Nosso Gesto
Por Sergio Sant'Anna | 30/11/2008 | CrônicasQuando começou a chover Seu José já sabia que os dias não terminariam ou se terminassem acabariam debaixo d'água. Era mais um temporal que inundaria uma das várias cidades do Estado de Santa Catarina. Seu José conseguiu salvar sua família, composta de oito pessoas, a tempo; outros moradores da mesma cidade não tiveram o mesmo final, pelo contrário, não sobreviveram para contarem sua história.
E o que fazer em uma hora como esta? Não se faz. Atônitos permanecem, sem saber o que realizar.
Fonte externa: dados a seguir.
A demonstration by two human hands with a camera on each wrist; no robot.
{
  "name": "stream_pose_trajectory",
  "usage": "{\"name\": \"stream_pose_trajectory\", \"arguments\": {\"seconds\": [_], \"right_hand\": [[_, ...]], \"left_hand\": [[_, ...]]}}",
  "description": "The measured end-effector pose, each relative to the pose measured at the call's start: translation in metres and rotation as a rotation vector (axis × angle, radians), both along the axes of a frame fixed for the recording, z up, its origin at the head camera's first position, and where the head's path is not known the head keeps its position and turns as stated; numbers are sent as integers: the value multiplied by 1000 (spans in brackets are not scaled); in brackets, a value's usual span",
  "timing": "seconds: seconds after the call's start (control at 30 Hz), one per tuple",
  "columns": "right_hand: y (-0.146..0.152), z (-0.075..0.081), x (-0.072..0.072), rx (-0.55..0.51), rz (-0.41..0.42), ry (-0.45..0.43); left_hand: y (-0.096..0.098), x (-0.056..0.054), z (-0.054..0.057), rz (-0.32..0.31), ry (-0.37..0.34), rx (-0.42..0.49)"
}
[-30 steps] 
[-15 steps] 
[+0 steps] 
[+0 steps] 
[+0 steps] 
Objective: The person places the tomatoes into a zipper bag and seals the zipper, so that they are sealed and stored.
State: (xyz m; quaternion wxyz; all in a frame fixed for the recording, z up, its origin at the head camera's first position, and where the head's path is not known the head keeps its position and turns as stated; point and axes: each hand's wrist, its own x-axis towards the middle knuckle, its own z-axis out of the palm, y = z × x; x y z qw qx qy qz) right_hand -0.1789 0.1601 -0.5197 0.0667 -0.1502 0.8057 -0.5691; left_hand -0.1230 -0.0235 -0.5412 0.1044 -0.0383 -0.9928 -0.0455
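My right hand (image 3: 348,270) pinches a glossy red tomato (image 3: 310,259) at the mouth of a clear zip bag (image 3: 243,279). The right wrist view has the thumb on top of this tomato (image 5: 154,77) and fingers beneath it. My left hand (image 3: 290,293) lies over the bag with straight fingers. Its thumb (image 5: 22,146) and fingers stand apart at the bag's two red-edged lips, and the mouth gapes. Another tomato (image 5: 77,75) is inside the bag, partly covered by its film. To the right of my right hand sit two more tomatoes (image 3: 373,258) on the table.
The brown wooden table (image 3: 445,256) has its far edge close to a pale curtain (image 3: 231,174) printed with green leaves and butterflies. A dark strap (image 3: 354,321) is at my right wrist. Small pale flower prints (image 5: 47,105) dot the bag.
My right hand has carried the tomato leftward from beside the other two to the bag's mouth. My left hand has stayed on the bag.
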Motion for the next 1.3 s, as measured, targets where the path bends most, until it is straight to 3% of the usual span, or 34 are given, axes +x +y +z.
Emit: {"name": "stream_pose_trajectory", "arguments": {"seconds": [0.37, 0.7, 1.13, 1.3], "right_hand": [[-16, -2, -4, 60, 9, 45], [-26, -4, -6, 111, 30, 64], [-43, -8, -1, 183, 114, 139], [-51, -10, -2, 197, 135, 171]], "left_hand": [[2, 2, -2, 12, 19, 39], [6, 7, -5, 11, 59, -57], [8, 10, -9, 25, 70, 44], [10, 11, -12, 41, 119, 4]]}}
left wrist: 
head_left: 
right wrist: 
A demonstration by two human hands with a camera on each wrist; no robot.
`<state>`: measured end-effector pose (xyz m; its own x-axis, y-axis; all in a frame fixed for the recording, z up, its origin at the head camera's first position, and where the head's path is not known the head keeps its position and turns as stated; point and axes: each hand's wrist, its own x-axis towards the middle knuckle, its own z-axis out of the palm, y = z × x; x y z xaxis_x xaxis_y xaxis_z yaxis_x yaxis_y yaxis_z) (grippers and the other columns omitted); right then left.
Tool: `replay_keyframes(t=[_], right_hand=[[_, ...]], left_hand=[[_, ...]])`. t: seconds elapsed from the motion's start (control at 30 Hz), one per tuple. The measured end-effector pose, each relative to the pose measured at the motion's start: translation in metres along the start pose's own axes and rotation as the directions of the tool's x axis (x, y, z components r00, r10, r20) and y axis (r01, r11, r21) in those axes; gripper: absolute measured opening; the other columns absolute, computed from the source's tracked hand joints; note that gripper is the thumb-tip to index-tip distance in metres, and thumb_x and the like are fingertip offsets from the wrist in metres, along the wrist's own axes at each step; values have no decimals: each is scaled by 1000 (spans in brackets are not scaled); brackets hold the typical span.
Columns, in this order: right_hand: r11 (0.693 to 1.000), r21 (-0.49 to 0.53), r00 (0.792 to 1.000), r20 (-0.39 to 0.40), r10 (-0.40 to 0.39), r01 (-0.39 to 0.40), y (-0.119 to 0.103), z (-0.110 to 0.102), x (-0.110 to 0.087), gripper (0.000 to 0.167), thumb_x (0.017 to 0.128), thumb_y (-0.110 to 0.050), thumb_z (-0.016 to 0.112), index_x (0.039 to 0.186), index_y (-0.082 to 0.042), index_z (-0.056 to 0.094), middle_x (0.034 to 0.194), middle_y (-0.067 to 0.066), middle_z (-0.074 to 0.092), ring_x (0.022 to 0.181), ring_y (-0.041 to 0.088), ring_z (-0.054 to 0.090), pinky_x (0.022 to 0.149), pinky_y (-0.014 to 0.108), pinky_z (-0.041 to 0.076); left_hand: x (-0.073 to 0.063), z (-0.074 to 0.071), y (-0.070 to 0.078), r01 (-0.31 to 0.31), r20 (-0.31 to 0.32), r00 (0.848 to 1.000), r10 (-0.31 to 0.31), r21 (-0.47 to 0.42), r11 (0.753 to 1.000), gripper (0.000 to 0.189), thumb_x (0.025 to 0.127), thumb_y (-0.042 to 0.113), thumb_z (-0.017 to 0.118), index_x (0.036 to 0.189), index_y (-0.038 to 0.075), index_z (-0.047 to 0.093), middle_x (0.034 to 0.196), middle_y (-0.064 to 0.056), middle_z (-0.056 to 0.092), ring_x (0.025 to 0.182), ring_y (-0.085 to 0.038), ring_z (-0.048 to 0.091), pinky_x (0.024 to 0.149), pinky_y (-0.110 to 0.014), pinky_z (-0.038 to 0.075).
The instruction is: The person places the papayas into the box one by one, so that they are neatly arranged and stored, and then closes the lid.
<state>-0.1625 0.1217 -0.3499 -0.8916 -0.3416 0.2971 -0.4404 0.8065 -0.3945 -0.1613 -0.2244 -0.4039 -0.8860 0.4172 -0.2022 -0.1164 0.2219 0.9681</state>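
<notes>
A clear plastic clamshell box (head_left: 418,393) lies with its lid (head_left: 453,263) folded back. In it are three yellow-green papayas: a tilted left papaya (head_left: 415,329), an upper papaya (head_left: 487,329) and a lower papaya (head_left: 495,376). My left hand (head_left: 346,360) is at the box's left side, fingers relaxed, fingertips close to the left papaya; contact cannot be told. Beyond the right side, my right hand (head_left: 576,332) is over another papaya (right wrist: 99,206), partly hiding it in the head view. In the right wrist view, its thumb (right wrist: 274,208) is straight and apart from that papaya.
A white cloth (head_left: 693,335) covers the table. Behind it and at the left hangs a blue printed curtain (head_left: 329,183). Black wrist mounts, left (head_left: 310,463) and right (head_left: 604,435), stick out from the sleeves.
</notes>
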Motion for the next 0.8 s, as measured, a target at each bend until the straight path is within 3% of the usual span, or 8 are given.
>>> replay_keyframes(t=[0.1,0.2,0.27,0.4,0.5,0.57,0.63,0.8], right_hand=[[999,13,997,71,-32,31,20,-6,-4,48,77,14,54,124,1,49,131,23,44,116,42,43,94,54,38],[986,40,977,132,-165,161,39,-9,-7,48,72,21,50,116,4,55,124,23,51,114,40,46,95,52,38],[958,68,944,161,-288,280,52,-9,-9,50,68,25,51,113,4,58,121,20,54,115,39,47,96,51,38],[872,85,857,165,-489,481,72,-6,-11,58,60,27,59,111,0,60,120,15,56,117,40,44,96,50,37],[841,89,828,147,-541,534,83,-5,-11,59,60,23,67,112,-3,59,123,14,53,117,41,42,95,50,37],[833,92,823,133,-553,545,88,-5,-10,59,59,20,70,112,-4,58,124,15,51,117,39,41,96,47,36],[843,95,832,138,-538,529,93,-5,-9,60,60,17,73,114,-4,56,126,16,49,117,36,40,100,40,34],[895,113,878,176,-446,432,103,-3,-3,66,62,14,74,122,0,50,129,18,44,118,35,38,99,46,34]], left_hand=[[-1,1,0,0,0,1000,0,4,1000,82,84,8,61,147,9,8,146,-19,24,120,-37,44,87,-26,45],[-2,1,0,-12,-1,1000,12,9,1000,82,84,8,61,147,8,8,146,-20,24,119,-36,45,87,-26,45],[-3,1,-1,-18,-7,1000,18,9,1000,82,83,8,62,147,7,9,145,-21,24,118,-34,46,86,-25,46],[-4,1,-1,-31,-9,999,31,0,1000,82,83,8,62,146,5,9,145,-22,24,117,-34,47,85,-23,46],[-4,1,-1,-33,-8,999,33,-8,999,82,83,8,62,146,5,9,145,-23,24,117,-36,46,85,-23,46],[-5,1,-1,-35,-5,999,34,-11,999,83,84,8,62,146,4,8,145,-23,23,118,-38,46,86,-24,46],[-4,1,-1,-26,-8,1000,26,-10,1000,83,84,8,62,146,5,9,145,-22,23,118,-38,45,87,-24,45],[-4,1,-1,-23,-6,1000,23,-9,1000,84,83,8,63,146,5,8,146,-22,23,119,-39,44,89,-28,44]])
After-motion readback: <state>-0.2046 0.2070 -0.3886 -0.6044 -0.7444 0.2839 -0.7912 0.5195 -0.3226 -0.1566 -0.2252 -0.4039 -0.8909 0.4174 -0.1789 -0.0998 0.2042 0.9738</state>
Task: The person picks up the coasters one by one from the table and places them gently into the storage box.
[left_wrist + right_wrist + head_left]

Muitos não abriram os olhos, estavam dormindo e dessa forma acabaram soterrados, depois liberados, encontrados e enterrados de novo. Muitos tentam, insistem em permanecer nas casas que ainda balançam com a terra úmida, imprópria, mas é arriscar-se, colocar em risco vidas. Seria o apego ao bem material? Não. É o resultado de muito suor. De um trabalho de anos. Naquela casa em cima do morro está rebocada uma história e de suas telhas caídas some-se com um sonho que havia se concretizado e em prazo de segundos esfacelou-se. Vida ingrata. Não. Natureza vadia. Não. Homem desmazelado, abrigado, por que foi obrigado a morar ali.
Nos rios de águas densas e escuras corre os corpos misturados aos restos de entulhos e muitas lágrimas de familiares. No peito daquela senhora bate um coração que quase foi parado pela casa cheia d'água, mas um coração solidário foi quem a salvou. Não deu para retirar sua televisão,que amparava sua solidão, mas a vida continua, hoje não mais sozinha, pois uma infinidade de pessoas se dispuseram a ajudar.
Lá mais abaixo o caminhão do corpo de bombeiros apronta-se para subir aquela montanha, é sinal de que mais uma família encontra-se ilhada. É o barro misturado à água que com ingredientes formam uma substância ainda desconhecida pela ciência, talvez mais tarde torne-se um tipo de cimento ou qualquer outra coisa que não mais prejudique os seres humanos.
Os saques acontecem, pois é a infinita rivalidade em os que têm muito com os que têm pouco e ainda foram sacrificados os poucos bens que possuíam. É contra a Lei estipulada pelos Homens, mas se tem fome e família para cuidar... Políticos por aí roubaram muito mais sem serem atingidos pelas catástrofes da natureza!
Milhares de doações estão chegando vindas das partes mais distantes do Mundo. Do Brasil, além da mão-de-obra, chegam os gestos de carinho, as palavras de conforto, destaque para as doações do sertão nordestino, onde a natureza é sempre ingrata. Mas nessa ingratidão é acordada a solidariedade do povo brasileiro, sempre disposta a socorrer, independente dos limites geográficos, pois pertencemos ao mesmo País. Somos brasileiros e não desistimos nunca. Agora não podemos. Permaneçamos unidos. A natureza provará esse nosso gesto.